How to complete this task: Below is some data. Retype exactly the lines starting at the one with "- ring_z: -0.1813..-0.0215" and ending at the one with "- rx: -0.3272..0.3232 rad".

═══ Excerpted data

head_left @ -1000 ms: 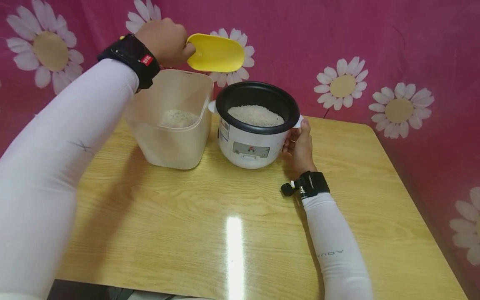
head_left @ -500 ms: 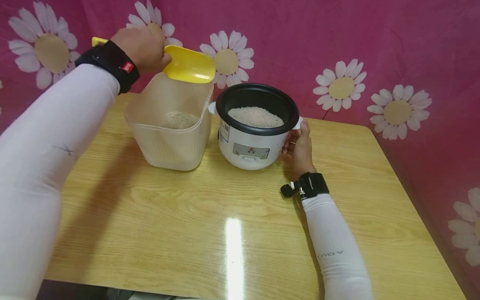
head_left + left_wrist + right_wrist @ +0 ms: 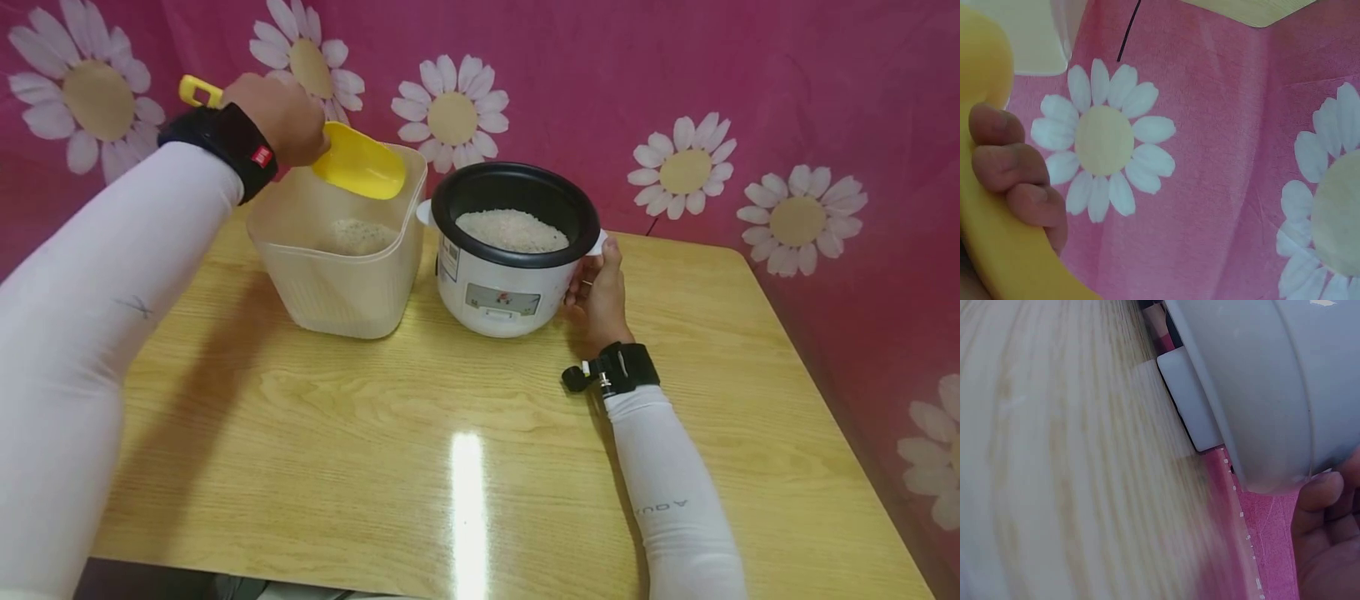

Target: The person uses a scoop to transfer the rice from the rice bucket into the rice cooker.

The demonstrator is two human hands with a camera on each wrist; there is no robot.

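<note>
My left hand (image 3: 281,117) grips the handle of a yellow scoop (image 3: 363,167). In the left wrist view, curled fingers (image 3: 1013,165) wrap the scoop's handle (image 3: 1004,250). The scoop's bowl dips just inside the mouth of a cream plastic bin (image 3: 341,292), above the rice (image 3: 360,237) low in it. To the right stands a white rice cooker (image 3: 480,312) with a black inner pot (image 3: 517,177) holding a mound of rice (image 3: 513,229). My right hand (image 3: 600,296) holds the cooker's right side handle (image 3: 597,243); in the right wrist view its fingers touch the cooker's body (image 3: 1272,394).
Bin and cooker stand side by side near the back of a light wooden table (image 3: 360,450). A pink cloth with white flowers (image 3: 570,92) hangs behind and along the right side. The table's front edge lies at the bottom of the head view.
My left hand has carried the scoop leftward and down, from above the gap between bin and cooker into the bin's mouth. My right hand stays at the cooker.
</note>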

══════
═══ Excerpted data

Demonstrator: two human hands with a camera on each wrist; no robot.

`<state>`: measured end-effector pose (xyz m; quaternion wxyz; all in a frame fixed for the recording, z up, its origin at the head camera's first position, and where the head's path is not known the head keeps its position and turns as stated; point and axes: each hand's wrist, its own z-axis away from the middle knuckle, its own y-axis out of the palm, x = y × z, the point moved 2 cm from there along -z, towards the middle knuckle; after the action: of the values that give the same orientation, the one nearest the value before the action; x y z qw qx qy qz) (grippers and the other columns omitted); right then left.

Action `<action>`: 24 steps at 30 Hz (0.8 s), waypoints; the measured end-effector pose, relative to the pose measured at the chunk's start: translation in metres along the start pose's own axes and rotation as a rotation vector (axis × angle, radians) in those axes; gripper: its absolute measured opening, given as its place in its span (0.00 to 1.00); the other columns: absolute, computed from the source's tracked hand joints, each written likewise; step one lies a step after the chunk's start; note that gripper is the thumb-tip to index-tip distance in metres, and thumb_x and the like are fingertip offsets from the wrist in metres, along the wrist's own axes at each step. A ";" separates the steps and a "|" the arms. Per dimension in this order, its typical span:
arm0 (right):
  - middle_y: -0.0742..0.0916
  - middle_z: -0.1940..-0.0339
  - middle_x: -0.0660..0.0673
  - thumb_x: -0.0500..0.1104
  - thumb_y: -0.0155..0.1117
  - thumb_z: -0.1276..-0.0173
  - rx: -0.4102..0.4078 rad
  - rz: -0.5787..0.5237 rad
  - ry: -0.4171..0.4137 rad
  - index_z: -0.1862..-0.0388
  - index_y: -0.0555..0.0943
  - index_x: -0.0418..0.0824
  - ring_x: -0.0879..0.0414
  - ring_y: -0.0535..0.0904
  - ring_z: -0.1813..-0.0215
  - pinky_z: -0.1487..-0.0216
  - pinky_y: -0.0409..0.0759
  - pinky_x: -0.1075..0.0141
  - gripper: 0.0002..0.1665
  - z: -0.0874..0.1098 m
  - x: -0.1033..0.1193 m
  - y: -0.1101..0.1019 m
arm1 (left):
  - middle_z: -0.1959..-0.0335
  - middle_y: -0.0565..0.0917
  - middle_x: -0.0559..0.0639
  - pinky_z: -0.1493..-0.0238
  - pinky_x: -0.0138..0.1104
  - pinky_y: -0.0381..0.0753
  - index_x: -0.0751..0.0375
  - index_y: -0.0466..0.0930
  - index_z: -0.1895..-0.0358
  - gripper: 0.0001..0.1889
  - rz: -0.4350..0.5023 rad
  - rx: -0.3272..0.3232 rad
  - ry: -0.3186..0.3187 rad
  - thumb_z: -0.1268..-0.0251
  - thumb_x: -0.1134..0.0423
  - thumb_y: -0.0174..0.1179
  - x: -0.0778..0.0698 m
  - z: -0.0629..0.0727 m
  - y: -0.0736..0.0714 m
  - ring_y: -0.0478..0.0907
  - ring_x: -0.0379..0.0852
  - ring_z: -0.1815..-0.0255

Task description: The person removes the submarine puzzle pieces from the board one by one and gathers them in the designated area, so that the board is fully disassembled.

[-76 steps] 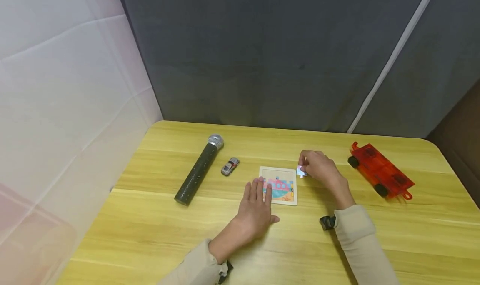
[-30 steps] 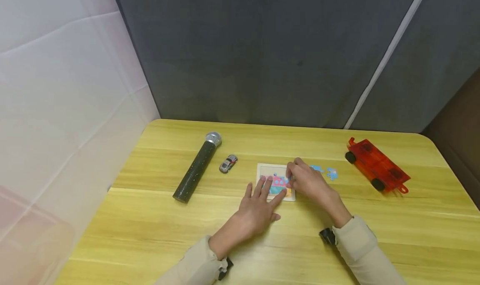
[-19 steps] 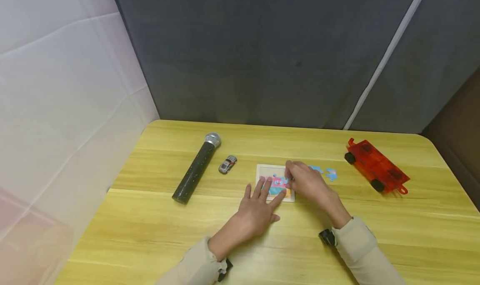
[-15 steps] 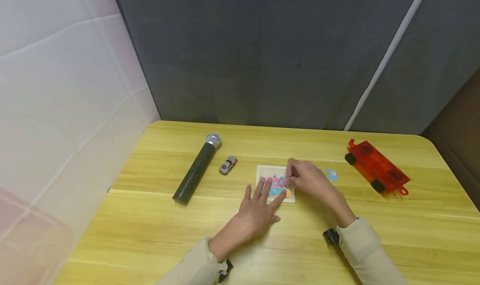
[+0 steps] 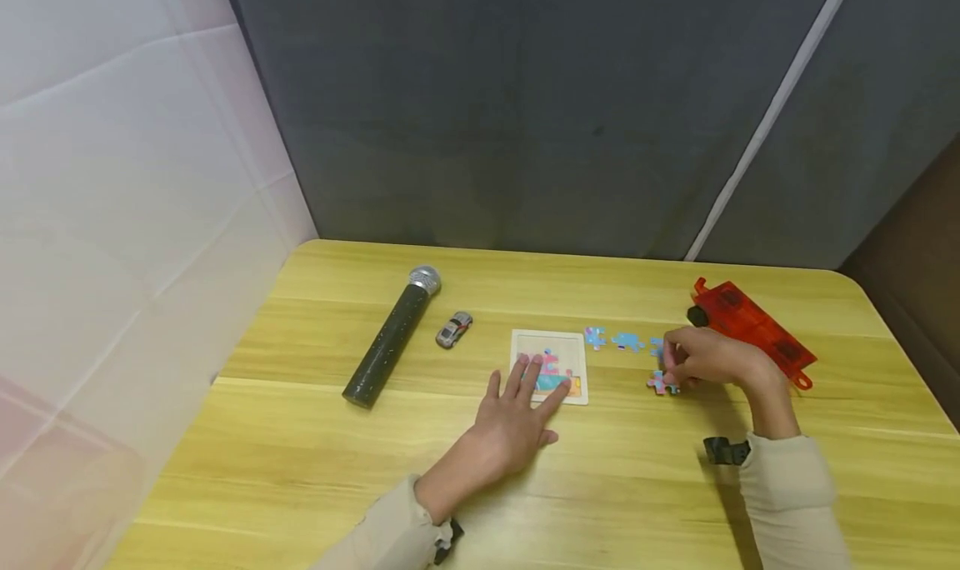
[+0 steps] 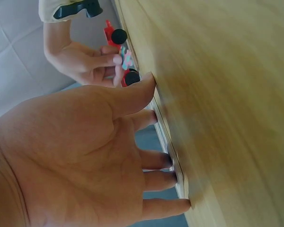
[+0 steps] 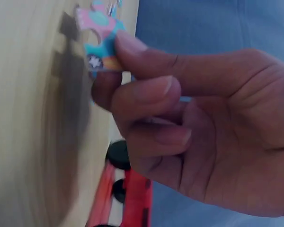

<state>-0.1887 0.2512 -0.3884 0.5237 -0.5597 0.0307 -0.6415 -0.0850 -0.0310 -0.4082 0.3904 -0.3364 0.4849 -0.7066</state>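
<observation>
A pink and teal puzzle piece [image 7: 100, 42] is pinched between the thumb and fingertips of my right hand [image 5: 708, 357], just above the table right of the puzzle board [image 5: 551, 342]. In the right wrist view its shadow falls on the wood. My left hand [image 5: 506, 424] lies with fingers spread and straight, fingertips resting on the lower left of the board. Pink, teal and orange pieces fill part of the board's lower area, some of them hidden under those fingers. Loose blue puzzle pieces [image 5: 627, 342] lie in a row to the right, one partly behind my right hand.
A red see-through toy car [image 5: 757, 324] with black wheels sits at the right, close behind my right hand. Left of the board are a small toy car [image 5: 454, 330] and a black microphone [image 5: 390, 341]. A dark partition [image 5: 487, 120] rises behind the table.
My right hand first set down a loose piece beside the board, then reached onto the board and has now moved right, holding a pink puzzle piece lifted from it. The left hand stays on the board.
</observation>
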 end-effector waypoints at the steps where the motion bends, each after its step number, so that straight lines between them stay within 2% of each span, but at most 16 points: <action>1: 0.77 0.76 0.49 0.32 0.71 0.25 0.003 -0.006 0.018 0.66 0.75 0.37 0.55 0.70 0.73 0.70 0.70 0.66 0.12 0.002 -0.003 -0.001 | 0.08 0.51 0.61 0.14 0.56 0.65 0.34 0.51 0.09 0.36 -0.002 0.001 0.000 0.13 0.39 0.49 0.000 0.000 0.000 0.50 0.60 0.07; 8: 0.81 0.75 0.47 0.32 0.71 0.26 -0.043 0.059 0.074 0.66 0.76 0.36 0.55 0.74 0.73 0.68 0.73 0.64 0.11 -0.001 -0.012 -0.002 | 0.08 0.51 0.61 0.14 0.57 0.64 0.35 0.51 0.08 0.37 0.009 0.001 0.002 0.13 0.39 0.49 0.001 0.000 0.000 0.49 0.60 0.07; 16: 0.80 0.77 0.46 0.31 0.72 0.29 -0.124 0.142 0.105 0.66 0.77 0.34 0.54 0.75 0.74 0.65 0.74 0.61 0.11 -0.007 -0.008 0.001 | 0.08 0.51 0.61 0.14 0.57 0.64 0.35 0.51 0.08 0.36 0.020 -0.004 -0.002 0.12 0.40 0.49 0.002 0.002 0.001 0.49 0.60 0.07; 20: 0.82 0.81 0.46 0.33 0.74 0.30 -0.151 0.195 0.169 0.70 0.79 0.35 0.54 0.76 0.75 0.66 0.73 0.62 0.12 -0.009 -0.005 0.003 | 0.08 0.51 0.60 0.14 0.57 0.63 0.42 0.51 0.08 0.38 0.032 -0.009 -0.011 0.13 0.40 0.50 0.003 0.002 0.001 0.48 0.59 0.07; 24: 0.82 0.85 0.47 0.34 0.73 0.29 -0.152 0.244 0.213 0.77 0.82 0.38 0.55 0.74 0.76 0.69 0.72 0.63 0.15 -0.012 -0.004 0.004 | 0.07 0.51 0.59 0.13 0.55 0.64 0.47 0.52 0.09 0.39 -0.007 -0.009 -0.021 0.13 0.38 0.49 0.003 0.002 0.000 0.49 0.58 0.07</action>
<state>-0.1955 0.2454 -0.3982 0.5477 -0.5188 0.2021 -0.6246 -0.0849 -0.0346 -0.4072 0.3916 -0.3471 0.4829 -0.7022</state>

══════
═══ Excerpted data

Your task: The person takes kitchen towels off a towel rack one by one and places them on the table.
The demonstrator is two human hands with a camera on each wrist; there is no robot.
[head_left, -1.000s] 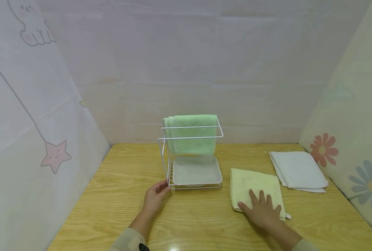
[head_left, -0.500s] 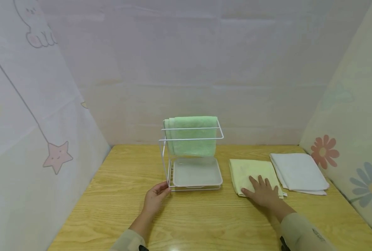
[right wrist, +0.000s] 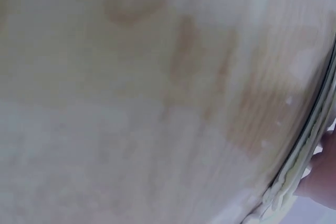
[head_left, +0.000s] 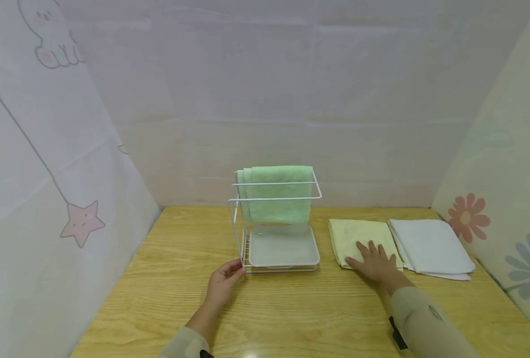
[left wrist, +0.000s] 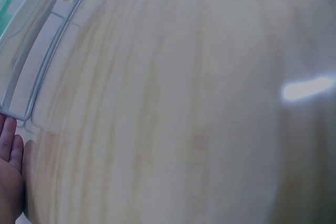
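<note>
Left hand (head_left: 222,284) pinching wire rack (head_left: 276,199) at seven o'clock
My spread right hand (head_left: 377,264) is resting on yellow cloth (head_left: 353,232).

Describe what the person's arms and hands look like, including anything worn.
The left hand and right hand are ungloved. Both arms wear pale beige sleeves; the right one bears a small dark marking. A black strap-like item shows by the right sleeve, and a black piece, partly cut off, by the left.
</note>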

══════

Output of the exercise:
  - ring_z: -0.1813..-0.0215
  - pinky_z: -0.1487..-0.0216
  - pinky_y: -0.0409..0.0759
  - pinky_x: -0.1075..0.0141
  - gripper: 0.0002..0.1665
  - z: -0.0874..0.1098 m
  - x: -0.1033..0.1193 m
  - y: -0.1101..0.1019 m
arm1 (left):
  - middle_z: -0.1959..-0.0335
  - middle_y: -0.0565..0.0917
  - middle_x: -0.0559..0.0639
  - pinky_z: -0.1493..-0.0238
  - pinky_x: -0.0138..0.1104
  - pinky_y: -0.0381..0.0753
  - index_x: -0.0751..0.0375
  - index_y: -0.0466..0.0930
  - index_z: -0.1895..-0.0358
  - gripper: 0.0001..0.1889
  - rz: -0.4350..0.5023 rad
  - rx: -0.3272..0.3232 rad

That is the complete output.